The Food and Drug Administration (FDA) approved a synthetic form of vitamin B9 called leucovorin as the first drug for a rare genetic disorder.
On Tuesday, March 10, the FDA approved the high-dose B vitamin for cerebral folate deficiency, a genetic condition that affects 1 in one million people.
Dr Marty Makary, FDA Commissioner, called Tuesday's approval "a significant milestone" for patients with the condition.

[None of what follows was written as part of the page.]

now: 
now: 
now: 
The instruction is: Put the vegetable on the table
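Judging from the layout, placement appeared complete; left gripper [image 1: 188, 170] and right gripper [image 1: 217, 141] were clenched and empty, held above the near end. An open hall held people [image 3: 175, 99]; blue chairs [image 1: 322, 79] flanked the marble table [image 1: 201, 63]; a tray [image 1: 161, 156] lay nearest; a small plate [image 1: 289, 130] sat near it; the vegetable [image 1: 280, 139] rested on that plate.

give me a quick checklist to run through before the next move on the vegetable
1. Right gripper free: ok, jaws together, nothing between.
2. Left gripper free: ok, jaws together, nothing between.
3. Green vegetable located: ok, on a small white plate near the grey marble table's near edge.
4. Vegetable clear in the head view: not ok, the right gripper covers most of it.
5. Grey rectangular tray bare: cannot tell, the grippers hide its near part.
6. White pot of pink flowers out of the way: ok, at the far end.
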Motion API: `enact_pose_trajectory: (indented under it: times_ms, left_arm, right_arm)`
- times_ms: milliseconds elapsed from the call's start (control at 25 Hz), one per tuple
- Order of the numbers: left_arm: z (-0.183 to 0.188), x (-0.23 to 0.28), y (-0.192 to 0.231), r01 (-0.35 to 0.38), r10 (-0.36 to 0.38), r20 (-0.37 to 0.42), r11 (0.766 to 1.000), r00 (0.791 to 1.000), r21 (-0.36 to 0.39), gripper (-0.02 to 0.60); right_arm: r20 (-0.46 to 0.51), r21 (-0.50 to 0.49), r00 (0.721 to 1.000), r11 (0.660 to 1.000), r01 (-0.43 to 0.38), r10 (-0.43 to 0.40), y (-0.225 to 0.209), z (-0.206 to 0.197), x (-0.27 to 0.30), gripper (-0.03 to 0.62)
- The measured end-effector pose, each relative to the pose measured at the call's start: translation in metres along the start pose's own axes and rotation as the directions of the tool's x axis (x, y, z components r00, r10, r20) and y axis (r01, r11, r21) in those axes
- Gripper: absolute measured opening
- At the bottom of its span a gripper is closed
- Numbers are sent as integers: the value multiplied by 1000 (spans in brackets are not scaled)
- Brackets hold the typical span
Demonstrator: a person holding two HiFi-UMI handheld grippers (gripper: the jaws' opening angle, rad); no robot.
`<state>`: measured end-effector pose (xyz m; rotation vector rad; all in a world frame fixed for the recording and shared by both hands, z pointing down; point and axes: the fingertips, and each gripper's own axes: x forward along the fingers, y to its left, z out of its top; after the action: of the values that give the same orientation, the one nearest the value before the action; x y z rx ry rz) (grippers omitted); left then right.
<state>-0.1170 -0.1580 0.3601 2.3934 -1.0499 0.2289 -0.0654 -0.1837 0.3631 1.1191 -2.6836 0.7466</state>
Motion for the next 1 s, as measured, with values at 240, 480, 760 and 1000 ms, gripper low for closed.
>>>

This comes months after the Trump administration said that leucovorin could be a potential therapy for a broader group of patients with autism spectrum symptoms.
However, the new approval is for cerebral folate deficiency, a rare neurological condition characterised by low levels of vitamin B9 in the brain.
An FDA official told reporters on Monday that there is not enough data to support that leucovorin can be used as an autism treatment.
The medication, also referred to as folinic acid, has been used to treat the toxic side effects of chemotherapy, and the FDA has urged existing manufacturers of leucovorin to increase production to match higher demand for the drugs.
While leucovorin is not approved to treat autism, doctors can prescribe it off-label.
Small trials have suggested that leucovorin could be effective as an off-label treatment for children with autism, and some families have reported that it helped their nonverbal kids develop more language and social skills.